On how I know I’m an old Romantic
They stood, naked, like upturned grape stalks with the fruit all picked. Autumn had stripped them of their colour, their life, and Winter now exposed their bare frames to the frost. They looked old. The pale glare from the low-hung sun cast ghastly shadows over their bodies. Once proud, glorious, now they seemed to cower in shame. They were not made to be on show like this. Even in death, they had seemed somehow magnificent. But cruel Winter had stolen their majesty when she stole their crowning jewels. Their leaves were gone, and with them it seemed their very pride had left them too.
This is something I wrote recently after having walked home from university through Beaumont Park.
I often find I compare myself to the old Romantics like Keats, Coleridge, Wordsworth, Goethe … They loved Nature. All the Romantics did. They found a particular connection with it that struck a chord with them and that same chord is striking with me. It isn’t often I think about it, but rather when I’m having a moment of contemplation, thinking about life and what I’m doing with it. These moments usually come to me when I’m away from my computer, away from the cars and bustle of the main city. The perfect setting for these musings is Beaumont Park.
In an earlier post which I really don’t have the patience to find I wrote the following contradictory thoughts that still ring true:
1. The park looks so beautiful like this.
2. The trees are dying.
This was at the end of Autumn. The leaves were just starting to fall away, and yet, despite knowing that they were dying – at least in relation to the cycle of the seasons – they looked somehow graceful. Even in death they held a certain majesty. Like courageous warriors on the field of battle, clinging to their swords and smiling bravely as their eyes faded. Cruel Winter was stealing their dignity but as they fell apart they still held their heads up high. They were proud, grand, even though they had seen better days.
Today, I noticed something different. Something that made me uncomfortable without quite knowing why. It took looking closer at them as I walked to fully realise what it was that was so unsettling.
The trees seemed ashamed.
There was a sense of them straining to hold themselves upright. Like an act. A charade to play the part of the once glorious trees they were. It made me pity them. It was an awkward feeling. They had been stripped bare by Winter and stood naked, exposed for all to see. And their attempt to resemble their former selves in this state made me uncomfortable. It was almost physical. It made me feel ashamed too without understanding exactly why.
They lacked the fullness and glory of Summer’s radiance. She smiled down on them and made them flourish once. Their leaves gleamed, the green of their veins pulsing vibrant and proud. Then they turned umber, fire, russet. Deep and sensual. You could almost feel that they had lost the playfulness and joy of youth but had replaced it with the equally esteemed wisdom and experience. They were bold, beautiful, and they knew it. They were grand. Then Autumn’s influence began to fade and as they shed their leaves and they awaited the bitter sting of Winter, they still remained proud and glorious, yet in a more subtle manner that comes only with the aged and the knowing.

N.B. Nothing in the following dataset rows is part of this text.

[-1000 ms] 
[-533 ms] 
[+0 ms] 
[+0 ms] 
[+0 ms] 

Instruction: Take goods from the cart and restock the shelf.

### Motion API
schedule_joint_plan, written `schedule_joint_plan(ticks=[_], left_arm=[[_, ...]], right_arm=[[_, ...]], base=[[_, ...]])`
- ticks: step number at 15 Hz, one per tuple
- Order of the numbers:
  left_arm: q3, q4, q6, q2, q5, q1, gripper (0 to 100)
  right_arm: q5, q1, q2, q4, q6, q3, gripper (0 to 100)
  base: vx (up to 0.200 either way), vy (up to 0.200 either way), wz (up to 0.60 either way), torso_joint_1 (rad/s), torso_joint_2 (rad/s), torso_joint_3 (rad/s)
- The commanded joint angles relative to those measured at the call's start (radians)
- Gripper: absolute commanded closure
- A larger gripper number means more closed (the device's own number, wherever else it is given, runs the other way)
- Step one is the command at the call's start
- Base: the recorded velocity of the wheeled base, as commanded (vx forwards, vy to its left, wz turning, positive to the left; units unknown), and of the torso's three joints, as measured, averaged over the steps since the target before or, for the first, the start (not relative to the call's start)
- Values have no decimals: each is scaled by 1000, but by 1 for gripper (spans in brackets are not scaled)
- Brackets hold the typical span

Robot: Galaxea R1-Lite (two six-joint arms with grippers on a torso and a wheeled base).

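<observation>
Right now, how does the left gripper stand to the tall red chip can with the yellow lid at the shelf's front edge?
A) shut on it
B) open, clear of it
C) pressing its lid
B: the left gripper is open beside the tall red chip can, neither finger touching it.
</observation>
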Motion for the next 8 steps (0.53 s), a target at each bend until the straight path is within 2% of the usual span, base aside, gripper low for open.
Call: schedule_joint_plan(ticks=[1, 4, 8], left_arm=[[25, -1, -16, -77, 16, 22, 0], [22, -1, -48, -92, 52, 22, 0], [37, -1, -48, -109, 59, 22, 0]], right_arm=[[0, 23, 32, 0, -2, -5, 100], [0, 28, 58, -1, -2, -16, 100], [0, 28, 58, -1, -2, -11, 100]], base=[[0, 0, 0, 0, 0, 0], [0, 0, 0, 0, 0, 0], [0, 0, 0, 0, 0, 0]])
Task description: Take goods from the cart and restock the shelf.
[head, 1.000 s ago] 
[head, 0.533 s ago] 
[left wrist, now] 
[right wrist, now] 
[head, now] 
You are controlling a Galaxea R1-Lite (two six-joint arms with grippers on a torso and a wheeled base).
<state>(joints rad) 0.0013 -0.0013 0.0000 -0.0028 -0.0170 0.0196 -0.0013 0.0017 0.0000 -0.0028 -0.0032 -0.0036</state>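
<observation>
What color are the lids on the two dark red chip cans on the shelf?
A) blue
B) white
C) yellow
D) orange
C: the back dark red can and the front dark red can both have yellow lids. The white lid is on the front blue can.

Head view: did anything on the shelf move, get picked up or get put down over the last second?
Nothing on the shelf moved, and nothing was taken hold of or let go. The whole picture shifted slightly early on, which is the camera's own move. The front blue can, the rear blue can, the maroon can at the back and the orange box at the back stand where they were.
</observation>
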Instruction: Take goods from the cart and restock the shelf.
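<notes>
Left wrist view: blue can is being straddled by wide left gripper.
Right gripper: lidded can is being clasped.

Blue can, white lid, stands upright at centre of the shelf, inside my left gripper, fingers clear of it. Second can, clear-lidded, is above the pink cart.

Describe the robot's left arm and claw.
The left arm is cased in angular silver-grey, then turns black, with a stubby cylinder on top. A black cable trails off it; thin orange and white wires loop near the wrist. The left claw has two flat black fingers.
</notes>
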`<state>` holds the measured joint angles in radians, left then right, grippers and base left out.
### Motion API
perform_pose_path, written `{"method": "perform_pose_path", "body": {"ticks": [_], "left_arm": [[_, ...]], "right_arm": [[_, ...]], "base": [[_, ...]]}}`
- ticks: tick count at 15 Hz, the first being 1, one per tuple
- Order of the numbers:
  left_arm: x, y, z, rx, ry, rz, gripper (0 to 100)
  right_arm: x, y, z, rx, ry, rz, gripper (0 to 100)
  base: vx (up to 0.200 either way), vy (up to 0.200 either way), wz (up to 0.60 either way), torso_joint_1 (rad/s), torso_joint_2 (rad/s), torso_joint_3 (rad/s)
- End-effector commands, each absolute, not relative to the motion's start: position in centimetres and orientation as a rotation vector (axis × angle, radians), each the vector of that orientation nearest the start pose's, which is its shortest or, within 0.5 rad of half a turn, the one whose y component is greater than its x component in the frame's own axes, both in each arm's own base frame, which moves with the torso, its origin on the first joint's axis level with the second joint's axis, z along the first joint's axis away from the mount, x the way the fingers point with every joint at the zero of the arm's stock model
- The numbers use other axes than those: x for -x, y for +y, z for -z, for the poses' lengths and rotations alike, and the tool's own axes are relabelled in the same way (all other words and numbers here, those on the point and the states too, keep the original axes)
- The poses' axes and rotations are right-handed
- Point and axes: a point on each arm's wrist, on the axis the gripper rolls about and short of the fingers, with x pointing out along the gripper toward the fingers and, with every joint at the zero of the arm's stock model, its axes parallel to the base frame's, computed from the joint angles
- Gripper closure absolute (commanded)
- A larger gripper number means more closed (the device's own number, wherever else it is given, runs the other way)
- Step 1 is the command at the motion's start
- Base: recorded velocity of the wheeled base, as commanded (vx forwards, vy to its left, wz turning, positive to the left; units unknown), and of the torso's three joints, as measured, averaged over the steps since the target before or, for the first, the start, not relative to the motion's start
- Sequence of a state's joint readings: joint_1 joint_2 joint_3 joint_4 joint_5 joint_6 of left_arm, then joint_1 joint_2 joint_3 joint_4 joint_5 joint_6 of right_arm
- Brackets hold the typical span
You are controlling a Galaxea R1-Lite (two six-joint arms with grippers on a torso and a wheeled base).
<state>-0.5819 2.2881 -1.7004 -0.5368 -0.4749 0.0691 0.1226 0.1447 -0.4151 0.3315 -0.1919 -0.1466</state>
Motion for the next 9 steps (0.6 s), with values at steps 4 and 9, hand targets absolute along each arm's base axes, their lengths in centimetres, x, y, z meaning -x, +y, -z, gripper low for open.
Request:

But now … They have lost their grace, their fire, their glory. They have lost their dignity. And as I walked through the park today I felt it. It was thick in the air. They were ashamed of what they had become. Or if they weren’t, they should have been. That is what I felt in my heart. I almost couldn’t look at them for pity. A wise, great King who has lost his power and his mind should not be paraded through his kingdom after he has lost his former glory. His former greatness should be the thing that his subjects remember and he should die knowing his subjects loved him and what he used to be, and knowing that is how they will remember him. He should not be able to die having had his worst traits displayed, exposed to his people. In this same way the trees should not be on display in this show of feigned self-honour.
It is painful to see them trying so hard to cling to their former greatness.
I am yet to see Beaumont park in the light of Spring. I do hope that She can restore the trees to life, restore their pride. Right now, the state of the trees putting on such a charade send cold, slimy waves through me and makes me feel almost dirty, like I’ve witnessed something I shouldn’t have. I am optimistic that Spring’s youth and hope will cast that feeling out. Perhaps She will restore the sense of ease with which the trees used to stand. They are rigid now, sterile, mechanic. But I feel as though Spring will help. In my gut I feel as though She will bring about a sense of relief. For the trees and for me. I will once more be able to look upon them without it seeming like a violation, and they will once more be able to stand tall, firm in the knowledge that they will be beautiful again.